## VoxForge scripts for Kaldi

Some weeks ago there was a question on the Kaldi's mailing list about the possibility of creating a Kaldi recipe using VoxForge's data. For those not familiar with it, VoxForge is a project, which has the goal of collecting speech data for various languages, that can be used for training acoustic models for automatic speech recognition. The project is founded and maintained, to the best of my knowledge, by Ken MacLean and thrives thanks to the generous contributions of great number of volunteers, who record sample utterances using the Java applet available on the website, or submit pre-recorded data. As far as I know this is the largest body of free(in both of the usual senses of the word) speech data, readily available for acoustic model training.

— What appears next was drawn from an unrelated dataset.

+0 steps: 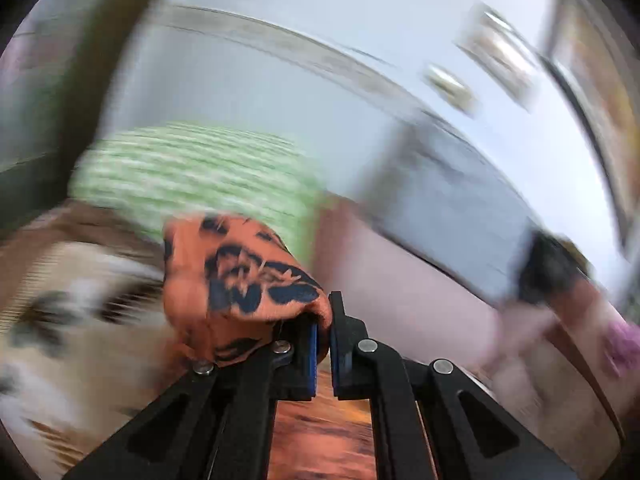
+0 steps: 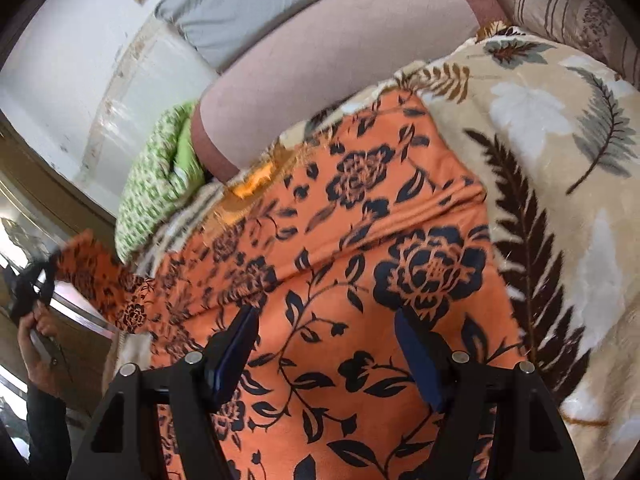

It seemed like a good idea to develop a Kaldi recipe, that can be used by people who want to try the toolkit, but don't have access to the commercial corpora. My previous recipe, based on freely available features for a subset of RM data can be also used for that purpose, but it has somewhat limited functionality. This post describes the data preparation steps, specific to VoxForge's data.

Prerequisites
As usual the following instructions assume you are using Linux operating system. The scripts try to install some of the external tools needed for their work, but also assume you have some tools and libraries already installed. These are things that should be either already available on your system or can be easily installed through its package manager. I will try to enumerate the main dependencies when describing the respective part of the recipe making use of them.
If you don't have Kaldi installed you need to download and install it by following the steps in the documentation. If you already have it installed you need to make sure you have a recent version, which includes this recipe. It can be found in egs/voxforge/s5 under Kaldi's installation directory. From this point on all paths in this blog entry will be relative to this directory, unless otherwise noted.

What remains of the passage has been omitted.